[TASK DETAILS]: From the first line to the last, output the records exactly and drop any images.

Dataset records

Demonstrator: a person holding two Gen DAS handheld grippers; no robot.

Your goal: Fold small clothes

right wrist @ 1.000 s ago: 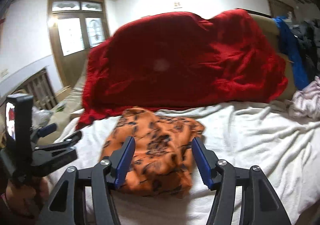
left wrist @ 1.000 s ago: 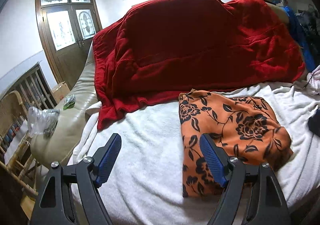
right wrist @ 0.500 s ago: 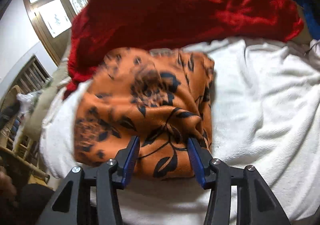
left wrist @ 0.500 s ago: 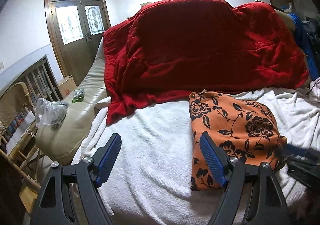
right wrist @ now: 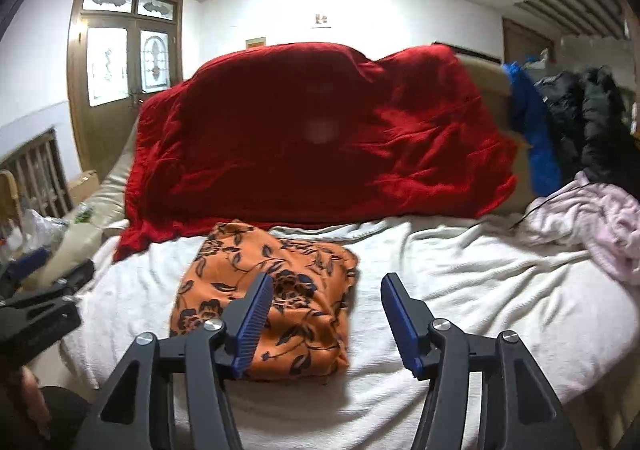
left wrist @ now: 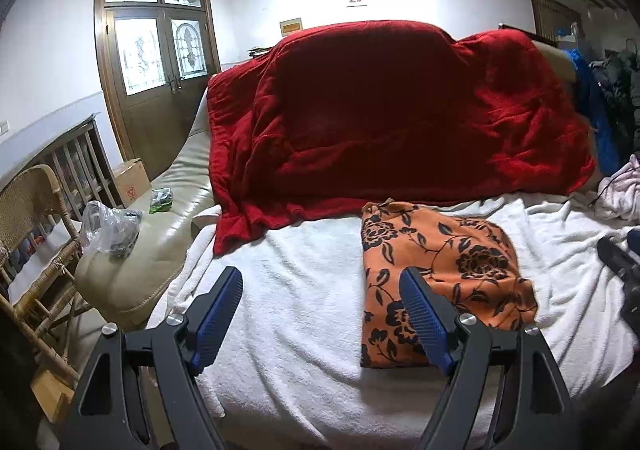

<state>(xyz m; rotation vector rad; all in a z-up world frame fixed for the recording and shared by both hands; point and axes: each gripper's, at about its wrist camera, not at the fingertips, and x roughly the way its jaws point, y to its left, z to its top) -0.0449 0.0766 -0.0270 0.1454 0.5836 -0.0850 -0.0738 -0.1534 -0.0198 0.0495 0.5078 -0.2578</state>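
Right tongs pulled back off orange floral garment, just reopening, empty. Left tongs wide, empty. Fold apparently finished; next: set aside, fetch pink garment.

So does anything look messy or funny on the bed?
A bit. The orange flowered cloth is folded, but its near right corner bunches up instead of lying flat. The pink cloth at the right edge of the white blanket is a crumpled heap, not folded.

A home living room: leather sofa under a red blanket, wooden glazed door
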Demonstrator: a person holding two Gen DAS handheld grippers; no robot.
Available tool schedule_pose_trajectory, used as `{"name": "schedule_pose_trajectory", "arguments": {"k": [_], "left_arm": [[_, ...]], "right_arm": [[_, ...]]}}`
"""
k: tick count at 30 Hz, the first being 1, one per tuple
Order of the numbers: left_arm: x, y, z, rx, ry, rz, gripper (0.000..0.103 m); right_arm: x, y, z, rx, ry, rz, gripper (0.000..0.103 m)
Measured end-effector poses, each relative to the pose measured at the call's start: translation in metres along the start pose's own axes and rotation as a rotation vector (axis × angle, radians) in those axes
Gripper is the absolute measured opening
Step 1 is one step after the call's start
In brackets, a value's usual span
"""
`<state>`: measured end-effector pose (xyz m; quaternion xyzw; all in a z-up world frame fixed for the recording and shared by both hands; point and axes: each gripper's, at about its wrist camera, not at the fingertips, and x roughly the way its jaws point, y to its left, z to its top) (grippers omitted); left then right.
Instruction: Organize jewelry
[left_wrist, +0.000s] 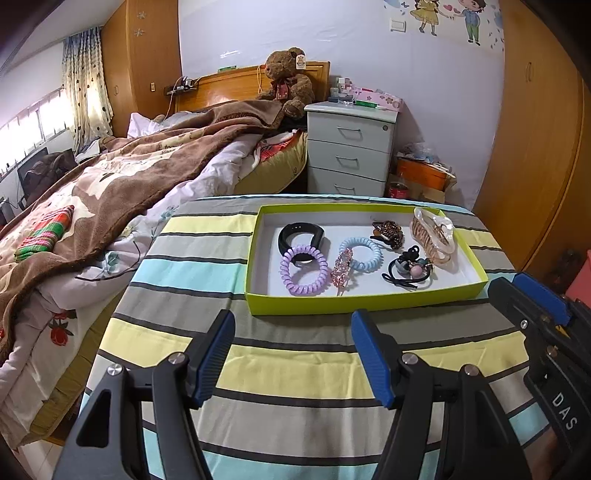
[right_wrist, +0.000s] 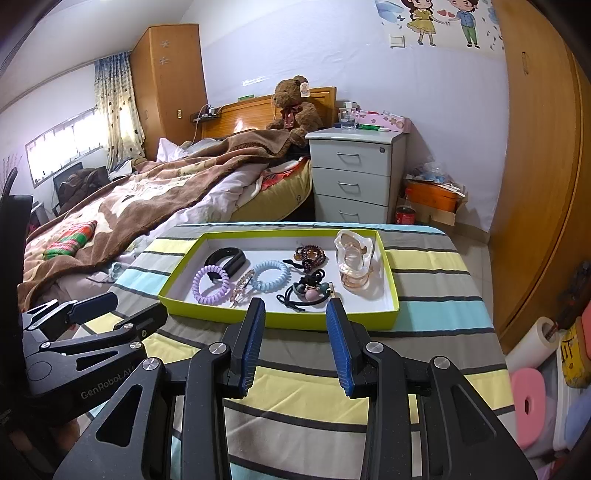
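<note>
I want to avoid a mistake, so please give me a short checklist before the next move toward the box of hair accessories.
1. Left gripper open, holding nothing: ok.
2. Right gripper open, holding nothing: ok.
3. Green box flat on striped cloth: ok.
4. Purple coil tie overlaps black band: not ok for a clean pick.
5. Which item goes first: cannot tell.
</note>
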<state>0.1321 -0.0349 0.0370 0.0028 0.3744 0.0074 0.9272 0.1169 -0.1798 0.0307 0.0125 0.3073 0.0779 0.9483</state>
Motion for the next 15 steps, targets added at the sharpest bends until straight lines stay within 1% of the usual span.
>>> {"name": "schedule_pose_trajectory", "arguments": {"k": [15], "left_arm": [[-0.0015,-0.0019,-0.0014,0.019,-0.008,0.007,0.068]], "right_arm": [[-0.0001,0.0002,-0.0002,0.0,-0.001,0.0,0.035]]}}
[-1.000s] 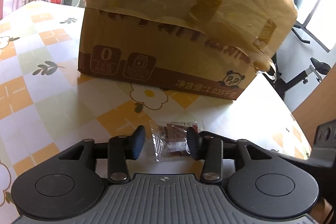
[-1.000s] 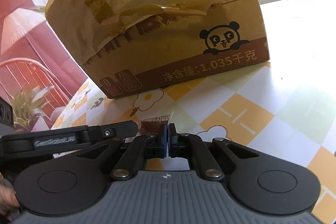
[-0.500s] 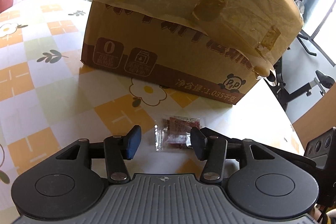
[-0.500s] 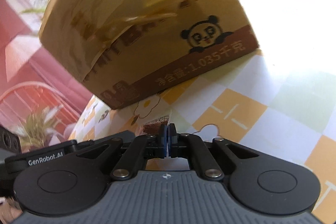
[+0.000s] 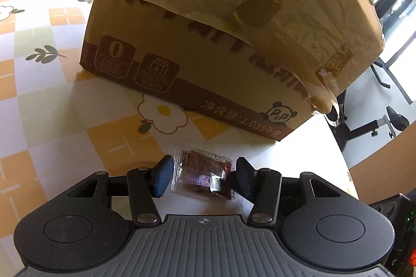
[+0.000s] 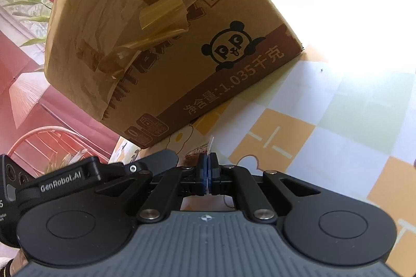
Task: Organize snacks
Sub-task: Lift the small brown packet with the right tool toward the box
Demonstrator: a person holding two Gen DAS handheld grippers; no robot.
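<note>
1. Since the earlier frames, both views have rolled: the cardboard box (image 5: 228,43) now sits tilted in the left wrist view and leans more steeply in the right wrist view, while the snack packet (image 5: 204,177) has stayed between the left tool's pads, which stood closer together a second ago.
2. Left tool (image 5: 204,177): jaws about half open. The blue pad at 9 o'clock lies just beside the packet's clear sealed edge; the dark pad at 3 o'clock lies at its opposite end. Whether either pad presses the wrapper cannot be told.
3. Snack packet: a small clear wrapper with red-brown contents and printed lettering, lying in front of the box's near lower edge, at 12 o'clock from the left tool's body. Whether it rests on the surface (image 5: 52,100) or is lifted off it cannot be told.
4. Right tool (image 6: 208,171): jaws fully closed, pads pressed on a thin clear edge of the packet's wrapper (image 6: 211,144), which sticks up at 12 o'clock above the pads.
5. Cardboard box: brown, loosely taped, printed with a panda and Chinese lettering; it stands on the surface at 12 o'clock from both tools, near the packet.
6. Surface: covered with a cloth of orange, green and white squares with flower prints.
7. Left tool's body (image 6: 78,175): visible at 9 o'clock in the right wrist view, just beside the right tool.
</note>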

[EXERCISE RESPONSE]:
Demonstrator: a person holding two Gen DAS handheld grippers; no robot.

Your goal: Fold small clothes

right wrist @ 1.000 s ago: 
left wrist @ 1.000 s ago: 
right wrist @ 0.500 s ago: 
left wrist @ 0.500 s ago: 
right wrist @ now: 
left wrist @ now: 

<state>(xyz m; rotation vector rad; all in a z-up world frame fixed for the recording and shared by both hands; point and axes: each gripper's, at about its wrist camera, not at the fingertips, and x roughly the way its jaws point, y to its left, z to its top) -0.0449 0.0766 -0.0270 0.1454 0.5836 -0.0850 -0.0738 -0.1534 -0.0198 0.0495 0.5078 -0.2578</state>
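Right tongs pulled back off orange floral garment, just reopening, empty. Left tongs wide, empty. Fold apparently finished; next: set aside, fetch pink garment.

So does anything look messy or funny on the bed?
A bit. The orange flowered cloth is folded, but its near right corner bunches up instead of lying flat. The pink cloth at the right edge of the white blanket is a crumpled heap, not folded.

A home living room: leather sofa under a red blanket, wooden glazed door
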Demonstrator: a person holding two Gen DAS handheld grippers; no robot.
Available tool schedule_pose_trajectory, used as `{"name": "schedule_pose_trajectory", "arguments": {"k": [_], "left_arm": [[_, ...]], "right_arm": [[_, ...]]}}`
"""
k: tick count at 30 Hz, the first being 1, one per tuple
Order of the numbers: left_arm: x, y, z, rx, ry, rz, gripper (0.000..0.103 m); right_arm: x, y, z, rx, ry, rz, gripper (0.000..0.103 m)
Measured end-effector poses, each relative to the pose measured at the call's start: translation in metres along the start pose's own axes and rotation as a rotation vector (axis × angle, radians) in those axes
Gripper is the absolute measured opening
Step 1 is one step after the call's start
In brackets, a value's usual span
"""
`<state>`: measured end-effector pose (xyz m; quaternion xyzw; all in a z-up world frame fixed for the recording and shared by both hands; point and axes: each gripper's, at about its wrist camera, not at the fingertips, and x roughly the way its jaws point, y to its left, z to its top) (grippers omitted); left then right.
Instruction: Organize jewelry
[left_wrist, +0.000s] 
[right_wrist, +0.000s] 
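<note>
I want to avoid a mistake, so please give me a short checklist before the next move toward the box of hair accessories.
1. Left gripper open, holding nothing: ok.
2. Right gripper open, holding nothing: ok.
3. Green box flat on striped cloth: ok.
4. Purple coil tie overlaps black band: not ok for a clean pick.
5. Which item goes first: cannot tell.
</note>
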<state>0.1321 -0.0349 0.0370 0.0028 0.3744 0.0074 0.9272 0.1169 -0.1798 0.0307 0.0125 0.3073 0.0779 0.9483</state>
Motion for the next 15 steps, targets added at the sharpest bends until straight lines stay within 1% of the usual span.
>>> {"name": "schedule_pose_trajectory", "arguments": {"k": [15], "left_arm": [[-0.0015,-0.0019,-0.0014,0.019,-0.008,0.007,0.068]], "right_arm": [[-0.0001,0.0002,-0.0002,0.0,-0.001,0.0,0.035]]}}
[-1.000s] 
[-1.000s] 
[-0.500s] 
[-0.500s] 
[+0.000s] 
[+0.000s] 
Task: Organize snacks
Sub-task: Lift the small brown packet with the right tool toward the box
Demonstrator: a person holding two Gen DAS handheld grippers; no robot.
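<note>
1. Since the earlier frames, both views have rolled: the cardboard box (image 5: 228,43) now sits tilted in the left wrist view and leans more steeply in the right wrist view, while the snack packet (image 5: 204,177) has stayed between the left tool's pads, which stood closer together a second ago.
2. Left tool (image 5: 204,177): jaws about half open. The blue pad at 9 o'clock lies just beside the packet's clear sealed edge; the dark pad at 3 o'clock lies at its opposite end. Whether either pad presses the wrapper cannot be told.
3. Snack packet: a small clear wrapper with red-brown contents and printed lettering, lying in front of the box's near lower edge, at 12 o'clock from the left tool's body. Whether it rests on the surface (image 5: 52,100) or is lifted off it cannot be told.
4. Right tool (image 6: 208,171): jaws fully closed, pads pressed on a thin clear edge of the packet's wrapper (image 6: 211,144), which sticks up at 12 o'clock above the pads.
5. Cardboard box: brown, loosely taped, printed with a panda and Chinese lettering; it stands on the surface at 12 o'clock from both tools, near the packet.
6. Surface: covered with a cloth of orange, green and white squares with flower prints.
7. Left tool's body (image 6: 78,175): visible at 9 o'clock in the right wrist view, just beside the right tool.
</note>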

The response to this exercise is done.